Troubleshooting Deadlock in an Apache Open-Source Library
Learn how we troubleshot a deadlock that surfaced in Apache PDFBox, an open-source library that facilitates Java applications to work with PDF documents.
Join the DZone community and get the full member experience.
Join For FreeApache PDFBox is a popular open-source library that facilitates Java applications to work with PDF documents. Recently, we encountered a deadlock that surfaced in this library. In this post, we have shared how we troubleshot and identified the root cause of the problem.
What Is Deadlock?
First, let’s try to understand what "deadlock" means. Several technical definitions aren’t clear. The "deadlock" definition is one among them. Deadlock’s definition goes like this:
Deadlock is a situation where a set of processes are blocked because each process is holding a resource and waiting for another resource acquired by some other process.
It’s always easier to learn something new through examples and pictures. Let’s look at the below practical example, which may help you to understand deadlock better.
Figure 1: Trains starting on the same track
Figure 2: Trains experiencing deadlock
Let’s say there is only one train track, and this train track has six parts (Part 1, Part 2, Part 3, Part 4, Part 5, and Part 6).

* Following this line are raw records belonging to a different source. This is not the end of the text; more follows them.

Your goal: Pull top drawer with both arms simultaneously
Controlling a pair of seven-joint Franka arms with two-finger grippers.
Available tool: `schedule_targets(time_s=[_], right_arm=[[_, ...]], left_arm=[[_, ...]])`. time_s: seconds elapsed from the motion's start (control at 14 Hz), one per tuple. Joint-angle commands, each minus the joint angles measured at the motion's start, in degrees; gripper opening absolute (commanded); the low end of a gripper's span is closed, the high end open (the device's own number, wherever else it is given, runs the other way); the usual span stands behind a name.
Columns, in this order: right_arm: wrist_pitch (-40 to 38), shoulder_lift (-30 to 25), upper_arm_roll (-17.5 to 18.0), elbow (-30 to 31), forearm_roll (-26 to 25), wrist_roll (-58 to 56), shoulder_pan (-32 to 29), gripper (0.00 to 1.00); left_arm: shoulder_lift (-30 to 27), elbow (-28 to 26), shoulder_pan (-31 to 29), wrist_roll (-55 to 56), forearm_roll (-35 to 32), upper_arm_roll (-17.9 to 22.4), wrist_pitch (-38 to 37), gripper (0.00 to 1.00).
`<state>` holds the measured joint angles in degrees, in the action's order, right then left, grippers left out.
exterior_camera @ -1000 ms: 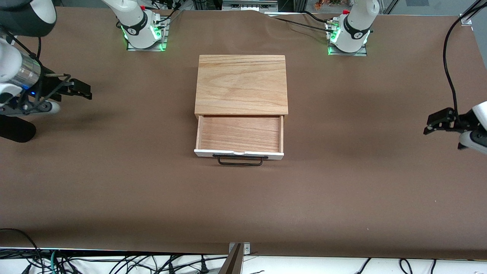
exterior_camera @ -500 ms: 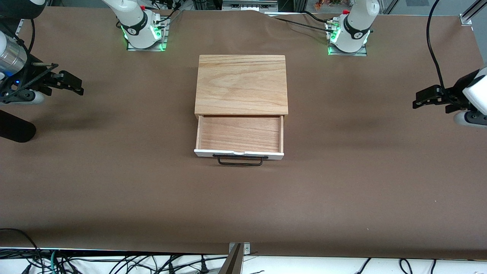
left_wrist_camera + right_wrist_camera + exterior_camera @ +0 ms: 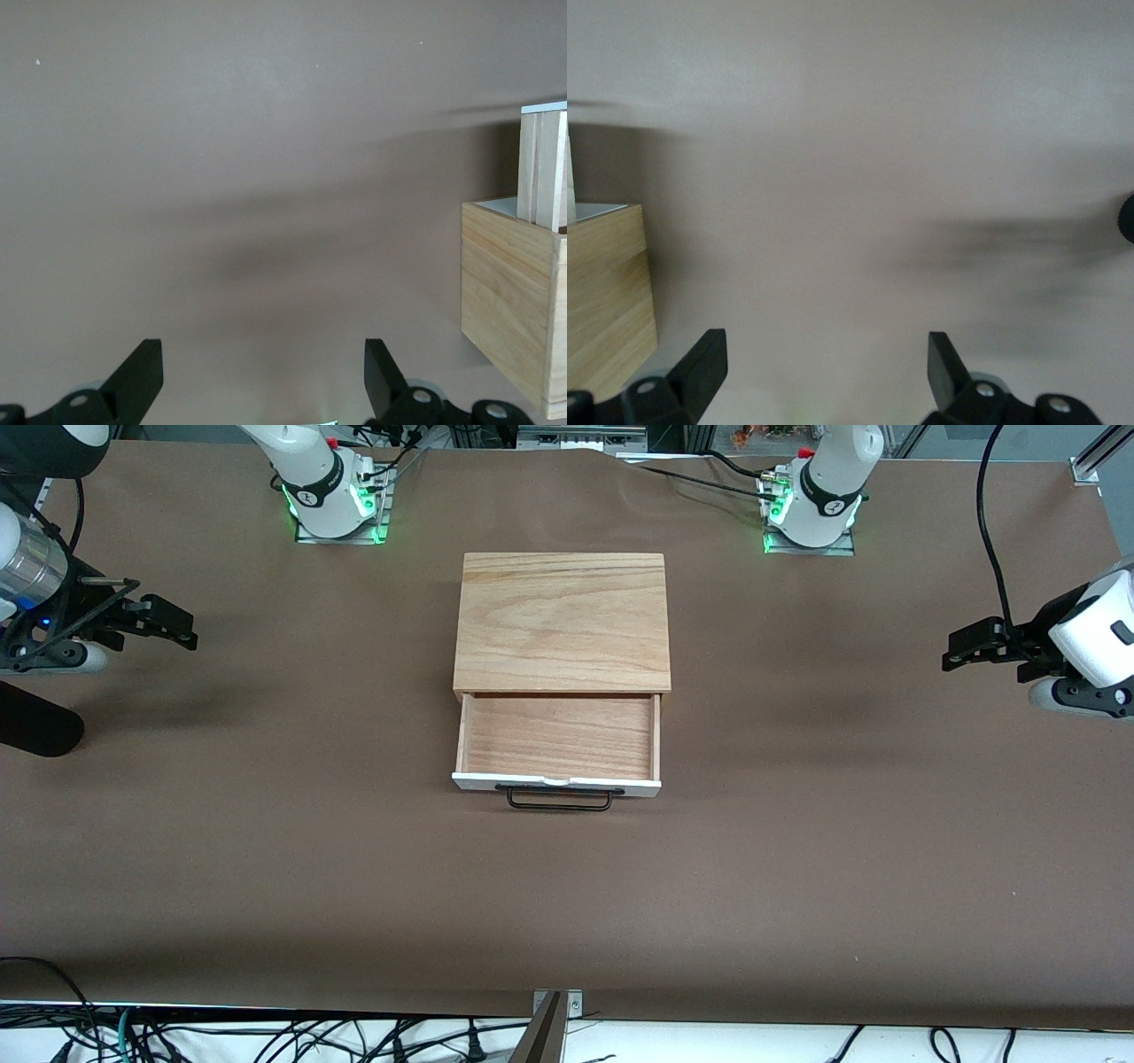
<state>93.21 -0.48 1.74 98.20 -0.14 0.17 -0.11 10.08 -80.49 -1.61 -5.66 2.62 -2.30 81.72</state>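
Wood-floored top drawer (image 3: 558, 737) stands pulled out of the cabinet (image 3: 562, 622), mid-worktop (image 3: 266, 868). Left gripper (image 3: 955, 650) and right gripper (image 3: 182, 629) hover with fingers apart, holding nothing, over opposite worktop ends. Risk: an arm swinging inward could strike the protruding drawer.

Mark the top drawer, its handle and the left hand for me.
top drawer (image 3: 558, 735), front view, on its bare wood floor.
handle (image 3: 559, 807), front view, on the black bar.
left hand (image 3: 953, 650), front view, midway between its open fingertips, over the table.
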Motion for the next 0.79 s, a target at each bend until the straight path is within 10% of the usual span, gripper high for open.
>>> schedule_targets(time_s=[0.0,0.71], right_arm=[[1.27,-0.31,0.64,0.24,0.14,-0.52,-0.77,1.00],[1.18,-0.31,0.72,0.32,0.23,-0.52,-0.77,1.00]], left_arm=[[-1.46,-1.42,-0.06,0.48,-1.21,-0.16,0.02,1.00],[-1.11,-1.25,-0.06,0.48,-0.07,-0.08,0.11,1.00]])
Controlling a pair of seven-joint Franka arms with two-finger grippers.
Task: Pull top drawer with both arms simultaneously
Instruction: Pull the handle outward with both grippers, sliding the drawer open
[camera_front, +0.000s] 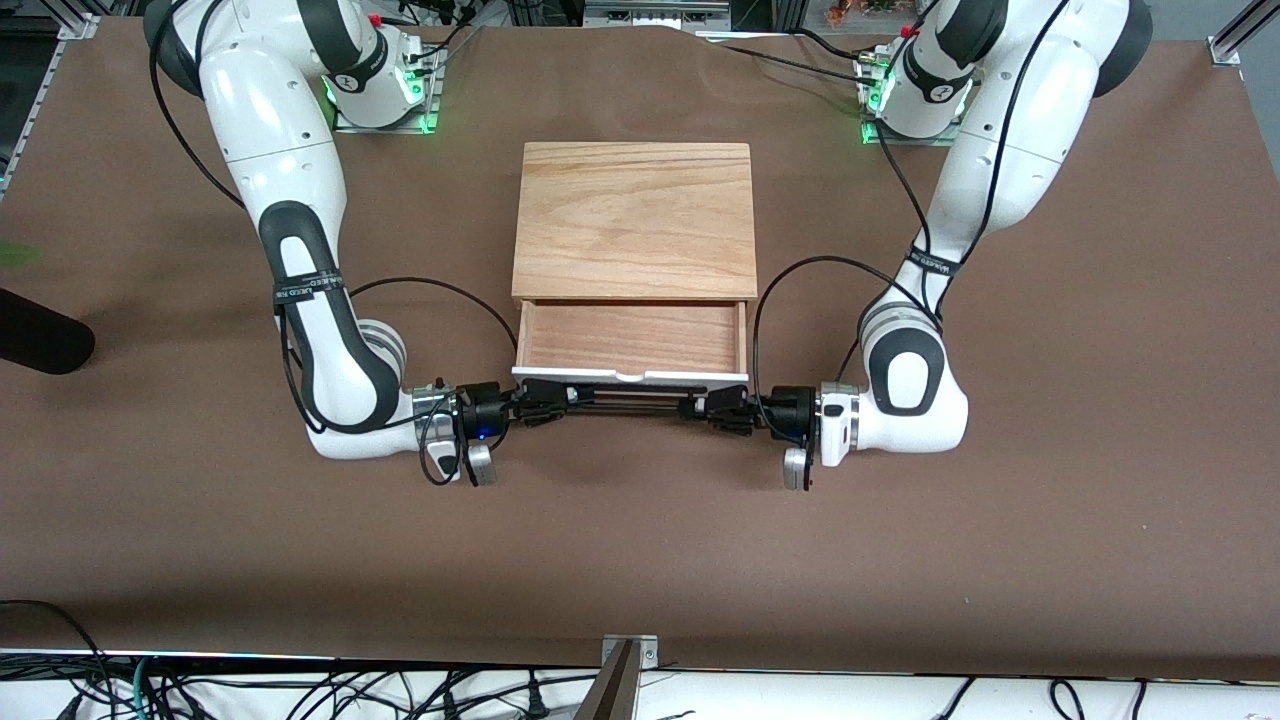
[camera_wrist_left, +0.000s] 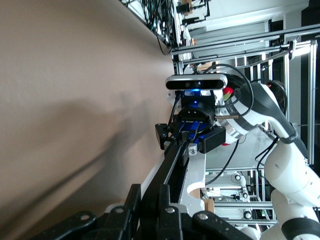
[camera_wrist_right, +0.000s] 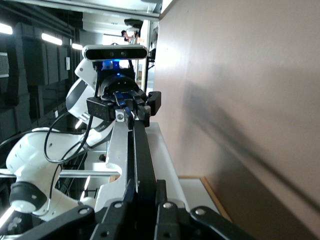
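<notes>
Both grippers' fingers tight on drawer handle.

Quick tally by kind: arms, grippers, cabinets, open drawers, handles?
Arms: 2, left arm, right arm
Grippers: 2, left gripper and right gripper, both shut on the handle
Cabinets: 1, cabinet
Open drawers: 1, top drawer
Handles: 1, handle
Total: 7
</notes>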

Train A starts at Part 1 and Train B starts at Part 6 on the same train track at the same time. Both trains travel at the same speed. Under this circumstance, Train A and Train B will reach a deadlock state when they reach Part 3 and Part 4 of the train track. This happens because when Train A is in Part 3 of the train track, it will be stuck waiting for Part 4 of the track, which Train B holds. On the other hand, when Train B is in Part 4, it will be stuck waiting for Part 3, which Train A holds. Thus, neither train can move forward. This is a classic deadlock situation. Similarly, once a deadlock happens in the application, it cannot be recovered. The only way to recover from deadlock is to restart the application. To learn more about deadlock basics and troubleshooting, you may refer to my previous article, "Chaos Engineering: Deadlock."
Troubleshooting Deadlock
Now let’s discuss the deadlock problem we faced in the application. From the above explanation, you can understand that the deadlock is caused due to threads. Thus, to analyze deadlock, you need to capture the thread dump from the application. A thread dump is basically a snapshot of all threads that are running in your application. It contains information such as stack trace, thread state, and thread priority. You can capture thread dumps using one of the approaches given in "8 Options for Capturing Thread Dumps."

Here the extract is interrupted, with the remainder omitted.